Es gebe zwei Themen, die für österreichische Unternehmen in Frankreich wichtig sind, sagt Céline Garaudy, Generaldirektorin der Französisch-Österreichischen Handelskammer CCFA: Arbeitsrecht und Gewerkschaften. Das Arbeitsrecht sei komplizierter als in Österreich, eine Zusammenarbeit mit Franzosen sei ratsam. Unter dem Präsidentschaftskandidaten Emmanuel Macron, der am Sonntag in der Stichwahl gegen Marine Le Pen antritt, seien Reformen und weniger Streiks zu erwarten. Paris hätte gute Chancen, sich neben London und Frankfurt als einer der führenden Finanzplätze zu etablieren. Kleinen Unternehmen könnte ein besseres Steuerklima und eine europaorientierte Politik zugutekommen. Die Aussichten seien jedenfalls besser als viele denken. "Manche tun so, als wäre Frankreich am Rand des Kollapses. Das ist überhaupt nicht der Fall", sagt Garaudy. Über einen Sieg Le Pens will sie gar nicht nachdenken.

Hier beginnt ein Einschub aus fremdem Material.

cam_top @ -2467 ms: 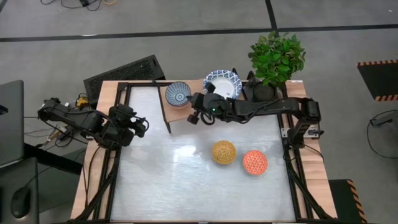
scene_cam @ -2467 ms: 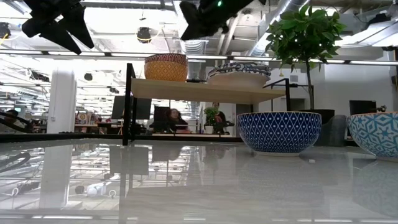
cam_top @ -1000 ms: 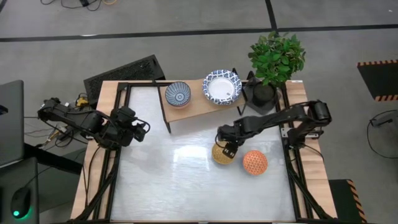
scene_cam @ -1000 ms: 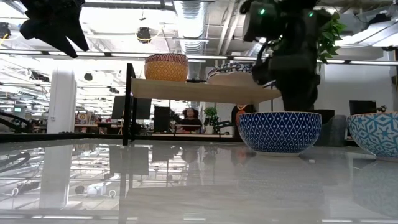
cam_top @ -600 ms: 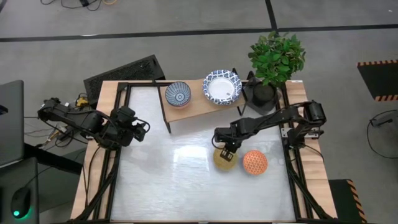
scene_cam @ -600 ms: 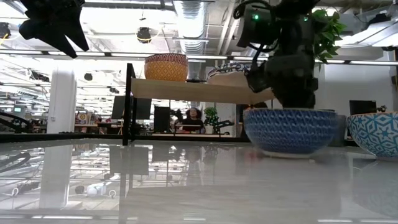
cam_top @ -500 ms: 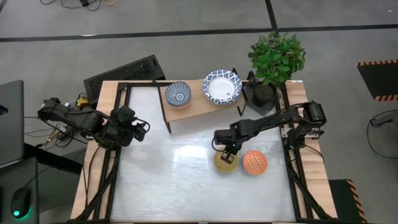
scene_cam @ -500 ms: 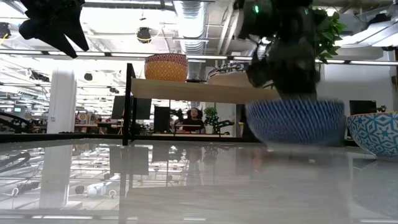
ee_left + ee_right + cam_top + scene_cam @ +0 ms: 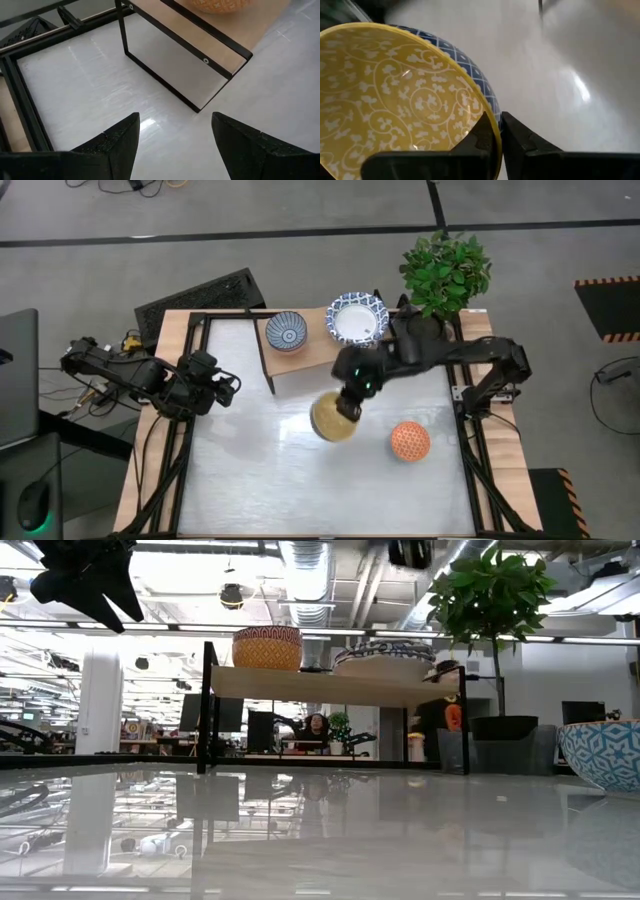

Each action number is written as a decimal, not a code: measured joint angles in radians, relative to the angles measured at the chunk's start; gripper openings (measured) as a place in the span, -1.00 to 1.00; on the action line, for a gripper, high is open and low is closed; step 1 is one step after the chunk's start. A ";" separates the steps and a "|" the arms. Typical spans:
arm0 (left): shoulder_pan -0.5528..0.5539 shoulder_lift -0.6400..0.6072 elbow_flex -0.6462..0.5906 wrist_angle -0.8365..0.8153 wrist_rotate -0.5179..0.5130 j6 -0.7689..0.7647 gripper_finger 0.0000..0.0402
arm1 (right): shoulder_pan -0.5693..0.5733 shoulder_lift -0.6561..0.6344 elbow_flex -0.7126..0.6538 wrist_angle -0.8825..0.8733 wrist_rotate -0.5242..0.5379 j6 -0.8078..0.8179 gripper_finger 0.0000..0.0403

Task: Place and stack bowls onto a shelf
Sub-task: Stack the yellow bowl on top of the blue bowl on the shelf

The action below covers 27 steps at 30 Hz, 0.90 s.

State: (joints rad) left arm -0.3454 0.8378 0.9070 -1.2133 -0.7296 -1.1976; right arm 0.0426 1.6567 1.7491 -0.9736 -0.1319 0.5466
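the right end effector [image 9: 345, 408] is clamped on the rim of the yellow-lined bowl [image 9: 333, 418], held above the table [image 9: 300, 480] in front of the shelf [image 9: 310, 360]. it should carry it level and release only once seated. the left end effector [image 9: 225, 383], fingers apart, waits at the table's left edge.

The low light-wood shelf with thin black legs [image 9: 305, 352] is set at the far edge of the white table [image 9: 250, 470]. On the shelf, a small blue-patterned bowl [image 9: 286, 330] is placed to the left and a wide white bowl with a blue patterned rim [image 9: 357, 318] to the right. A yellow-lined, blue-sided bowl [image 9: 333, 418] is held above the table in front of the shelf by the right gripper [image 9: 347, 408]. An orange-red bowl [image 9: 409, 440] is placed on the table in front of the shelf, to its right. A potted green plant [image 9: 443, 275] is set just right of the shelf. The left gripper [image 9: 226, 384] is held left of the shelf.
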 joint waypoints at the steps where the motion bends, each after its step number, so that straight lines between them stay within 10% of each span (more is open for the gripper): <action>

Mario Jung, Volkswirt bei Coface Deutschland, sieht die Situation in Frankreich kritischer: "In den vergangenen Jahren ist viel auf der Strecke geblieben, etwa die Liberalisierung der Güter- und Dienstleistungsmärkte und wirtschaftspolitische Reformen." Der Ausblick auf die kommenden Jahre verspreche keine riesigen Wachstumschancen oder Exportmöglichkeiten für österreichische Unternehmen. "Die Arbeitskosten sind nach wie vor im europäischen Vergleich sehr hoch", sagt Jung. Der Arbeitsmarkt sei zu stark reguliert, wegen des starken Kündigungsschutzes sei der Anreiz für Unternehmen, Mitarbeiter aufzunehmen, gering. Die Staatsquote - der Anteil der Staatsausgaben am BIP - sei mit 56 Prozent zu hoch. Die Rolle von KMU und von Familienunternehmen sei viel schwächer, als in Österreich. Als größtes Problem sieht Jung die Umsetzung der Reformen. "Wenn Macron gewinnt, muss er Mehrheiten in der Nationalversammlung finden. Und das wird schwierig."
Positive Signale
Aus der französischen Wirtschaft kommen aber auch positive Signale. So hat sich laut Jung das Geschäftsklima klar verbessert und es gibt starke Start-up-Aktivitäten, die für den Arbeitsmarkt interessant sind und Innovationen versprechen. Die Geburtenrate sei hoch, die Vereinbarkeit von Familie und Beruf gut und die Lage am Arbeitsmarkt habe sich etwas gebessert. "Es gibt also auch ermutigende Anzeichen", sagt Jung.